Ensayo simple para determinar la actividad proteolítica de venenos ofídicos y su neutralización por antivenenos

CAMICIA, F.; LANARI, L.; LAGO, N.; DESIO, M.; MALERBA, R.; DE ROODT, A.

Buenos Aires

Jornada; XXXIX Jornadas Interdisciplinarias de Toxicologia; 2022

Asociación Toxicológica Argentina

Introducción: los venenos de serpientes (VS) hemohistotóxicos poseen metaloproteinasas que destruyen la matriz extracelular y colaborar con alteraciones en la coagulación sanguínea. La presencia de ellas se relaciona por lo tanto con las lesiones locales y la hemorragia sistémica. Si bien existen muchos métodos para determinar su presencia y su neutralización por AVs, muchos de estos son complejos o costosos y otros no se adaptan bien para realizar experimentos de neutralización por antivenenos.

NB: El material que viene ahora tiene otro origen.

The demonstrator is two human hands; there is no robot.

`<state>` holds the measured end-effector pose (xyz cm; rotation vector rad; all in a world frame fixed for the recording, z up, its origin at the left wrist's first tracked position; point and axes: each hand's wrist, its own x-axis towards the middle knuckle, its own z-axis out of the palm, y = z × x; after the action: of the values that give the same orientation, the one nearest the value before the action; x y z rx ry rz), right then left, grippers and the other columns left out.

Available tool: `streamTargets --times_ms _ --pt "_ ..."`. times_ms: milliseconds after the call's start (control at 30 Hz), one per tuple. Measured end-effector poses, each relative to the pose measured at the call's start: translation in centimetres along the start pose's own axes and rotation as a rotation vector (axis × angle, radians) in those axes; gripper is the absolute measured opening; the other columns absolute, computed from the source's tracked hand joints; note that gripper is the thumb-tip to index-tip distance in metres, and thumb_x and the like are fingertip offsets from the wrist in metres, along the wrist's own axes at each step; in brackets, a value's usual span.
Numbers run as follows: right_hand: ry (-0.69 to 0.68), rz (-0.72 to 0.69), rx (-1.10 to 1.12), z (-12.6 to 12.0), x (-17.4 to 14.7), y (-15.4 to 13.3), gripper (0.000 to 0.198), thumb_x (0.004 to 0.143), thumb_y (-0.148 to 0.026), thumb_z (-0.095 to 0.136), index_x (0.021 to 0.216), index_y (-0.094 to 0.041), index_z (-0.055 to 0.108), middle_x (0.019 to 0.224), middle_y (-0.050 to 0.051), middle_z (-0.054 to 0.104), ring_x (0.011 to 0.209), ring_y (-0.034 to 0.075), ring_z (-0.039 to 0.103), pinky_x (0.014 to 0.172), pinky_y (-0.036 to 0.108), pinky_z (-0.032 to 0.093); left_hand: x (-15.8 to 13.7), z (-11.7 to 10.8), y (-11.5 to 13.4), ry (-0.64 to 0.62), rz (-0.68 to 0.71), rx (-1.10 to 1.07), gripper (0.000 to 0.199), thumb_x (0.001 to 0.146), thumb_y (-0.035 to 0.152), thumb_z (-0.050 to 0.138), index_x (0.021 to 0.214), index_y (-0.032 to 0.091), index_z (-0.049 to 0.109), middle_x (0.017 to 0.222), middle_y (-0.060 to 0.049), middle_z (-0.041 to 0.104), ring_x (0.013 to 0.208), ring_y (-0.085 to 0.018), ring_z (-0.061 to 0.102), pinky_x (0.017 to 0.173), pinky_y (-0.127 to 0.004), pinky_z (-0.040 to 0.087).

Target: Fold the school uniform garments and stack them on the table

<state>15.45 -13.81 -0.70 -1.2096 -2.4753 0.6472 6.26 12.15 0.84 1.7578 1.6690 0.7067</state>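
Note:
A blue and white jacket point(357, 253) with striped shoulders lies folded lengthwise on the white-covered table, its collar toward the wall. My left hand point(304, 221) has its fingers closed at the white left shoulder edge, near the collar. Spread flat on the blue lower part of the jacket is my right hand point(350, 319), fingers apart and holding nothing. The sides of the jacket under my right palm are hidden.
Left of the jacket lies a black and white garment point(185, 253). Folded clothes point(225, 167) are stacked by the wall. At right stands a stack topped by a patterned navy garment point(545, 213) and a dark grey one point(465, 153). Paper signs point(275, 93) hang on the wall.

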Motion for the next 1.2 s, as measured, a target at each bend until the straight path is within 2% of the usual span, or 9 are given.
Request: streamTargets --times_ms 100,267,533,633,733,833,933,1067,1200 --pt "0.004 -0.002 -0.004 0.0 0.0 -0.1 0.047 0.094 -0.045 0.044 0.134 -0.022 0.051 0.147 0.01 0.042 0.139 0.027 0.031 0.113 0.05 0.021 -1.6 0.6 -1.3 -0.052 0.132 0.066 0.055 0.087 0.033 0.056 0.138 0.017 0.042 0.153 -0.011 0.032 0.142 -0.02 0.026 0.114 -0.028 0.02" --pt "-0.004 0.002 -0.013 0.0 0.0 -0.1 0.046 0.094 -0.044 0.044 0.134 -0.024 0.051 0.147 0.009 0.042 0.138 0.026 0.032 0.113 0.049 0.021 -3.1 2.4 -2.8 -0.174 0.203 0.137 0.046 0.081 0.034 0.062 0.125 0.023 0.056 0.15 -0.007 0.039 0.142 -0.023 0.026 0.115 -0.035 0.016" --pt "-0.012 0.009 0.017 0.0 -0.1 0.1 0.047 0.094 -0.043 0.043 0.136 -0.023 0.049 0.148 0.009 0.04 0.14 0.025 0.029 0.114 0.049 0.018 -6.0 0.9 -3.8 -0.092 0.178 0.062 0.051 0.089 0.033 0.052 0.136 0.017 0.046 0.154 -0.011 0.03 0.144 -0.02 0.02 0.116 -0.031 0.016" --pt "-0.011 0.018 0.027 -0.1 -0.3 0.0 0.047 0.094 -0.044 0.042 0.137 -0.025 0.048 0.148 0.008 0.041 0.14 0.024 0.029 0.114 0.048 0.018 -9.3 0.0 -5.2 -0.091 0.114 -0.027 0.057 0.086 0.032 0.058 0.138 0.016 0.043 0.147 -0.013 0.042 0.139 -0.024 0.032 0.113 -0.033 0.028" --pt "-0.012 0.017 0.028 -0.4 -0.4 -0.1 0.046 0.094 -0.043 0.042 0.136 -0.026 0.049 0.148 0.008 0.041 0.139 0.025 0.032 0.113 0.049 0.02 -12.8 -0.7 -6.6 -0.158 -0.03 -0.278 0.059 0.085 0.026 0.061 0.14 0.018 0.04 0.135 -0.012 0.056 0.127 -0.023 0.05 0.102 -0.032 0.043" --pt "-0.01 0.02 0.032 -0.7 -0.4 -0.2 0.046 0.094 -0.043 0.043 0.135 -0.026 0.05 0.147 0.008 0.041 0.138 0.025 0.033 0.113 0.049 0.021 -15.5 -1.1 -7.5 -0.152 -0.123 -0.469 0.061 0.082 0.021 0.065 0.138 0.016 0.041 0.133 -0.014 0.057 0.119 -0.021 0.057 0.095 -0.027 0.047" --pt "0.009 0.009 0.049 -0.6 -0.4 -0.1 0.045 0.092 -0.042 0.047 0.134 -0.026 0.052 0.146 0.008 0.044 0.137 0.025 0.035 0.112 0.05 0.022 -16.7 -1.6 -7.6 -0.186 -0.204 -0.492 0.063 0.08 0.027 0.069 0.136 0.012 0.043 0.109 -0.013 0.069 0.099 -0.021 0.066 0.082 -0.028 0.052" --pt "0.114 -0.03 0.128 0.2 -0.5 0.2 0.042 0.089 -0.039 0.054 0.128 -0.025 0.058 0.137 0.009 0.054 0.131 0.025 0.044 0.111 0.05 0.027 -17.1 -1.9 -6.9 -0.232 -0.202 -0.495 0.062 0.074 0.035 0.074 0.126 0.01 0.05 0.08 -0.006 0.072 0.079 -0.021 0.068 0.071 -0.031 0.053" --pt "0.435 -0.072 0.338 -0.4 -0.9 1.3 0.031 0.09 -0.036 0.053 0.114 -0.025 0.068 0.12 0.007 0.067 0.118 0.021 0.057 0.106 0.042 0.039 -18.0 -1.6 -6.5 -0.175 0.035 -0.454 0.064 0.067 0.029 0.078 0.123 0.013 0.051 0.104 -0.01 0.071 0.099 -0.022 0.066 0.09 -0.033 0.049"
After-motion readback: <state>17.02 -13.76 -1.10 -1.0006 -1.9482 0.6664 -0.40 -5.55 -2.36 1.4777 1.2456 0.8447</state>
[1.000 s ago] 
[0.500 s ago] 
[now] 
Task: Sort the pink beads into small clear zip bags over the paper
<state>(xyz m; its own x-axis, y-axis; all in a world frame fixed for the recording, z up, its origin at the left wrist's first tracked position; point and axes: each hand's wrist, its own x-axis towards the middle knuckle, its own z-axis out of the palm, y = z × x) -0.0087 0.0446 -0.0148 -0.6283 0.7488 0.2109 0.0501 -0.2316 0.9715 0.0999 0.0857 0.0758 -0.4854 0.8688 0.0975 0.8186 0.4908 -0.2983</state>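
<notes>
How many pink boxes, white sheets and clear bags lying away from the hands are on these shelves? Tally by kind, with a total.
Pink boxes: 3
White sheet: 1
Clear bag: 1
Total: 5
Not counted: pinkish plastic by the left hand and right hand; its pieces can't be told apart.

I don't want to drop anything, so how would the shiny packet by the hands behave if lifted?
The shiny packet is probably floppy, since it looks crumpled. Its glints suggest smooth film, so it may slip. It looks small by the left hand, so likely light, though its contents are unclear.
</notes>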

Objetivo: hallar un método simple y económico para determinar la presencia de proteinasas y para su neutralización. Por ese motivo estudiamos la actividad proteolítica de VS sobre la gelatina en ensayos de hidrólisis radial, y su inhibición por AVs. Materiales y métodos: se trabajó en placas de Petri llenadas con agarosa-gelatina, en las cuales se realizaron agujeros de 5 mm de diámetro con capacidad para rellenar con 50 μl de muestra. La actividad hidrolítica se expresa como la dosis de veneno necesaria para causar un determinado halo de hidrólisis, considerando el promedio de los halos de hidrólisis mayores. Se estudiaron VS con conocida actividad proteolítica y actividad de metaloproteinasas (Bothrops [B.]alternatus, B. diporus, B. neuwiedii, B. jararaca, B. jararacussu y Crotalus atrox). Como control positivo se usó tripsina y como negativo PBS pH 8, siendo este último la solución elegida para preparar las soluciones de cada uno de los venenos y antivenenos. Resultados: se observó hidrólisis en todos los casos y en los casos que se hizo el estudio dosis-respuesta (de 0,031 a 1,0 mg por pocillo) se obtuvieron r2 entre 0,6 a 0,8 (p < 0,0001). En experimentos de preincubación con VS-AV, pudo detectarse la inhibición de la hidrólisis radial, dosis dependiente. La neutralización se expresa como el porcentaje de inhibición causado por la preincubación con AVs, respecto a los controles positivos (VS solo). Conclusiones: el método propuesto resulta muy económico, sencillo, y de fácil aplicabilidad que puede realizarse en cualquier laboratorio. Sus limitaciones son la gran candidad de VS que consume y el volumen a utilizar en experimentos de preincubación debido al reducido volumen de los pocillos. Sin embargo su fácil aplicabilidad le da un gran potencial para el análisis de actividad proteásica en VS y la neutralización mediante AVs.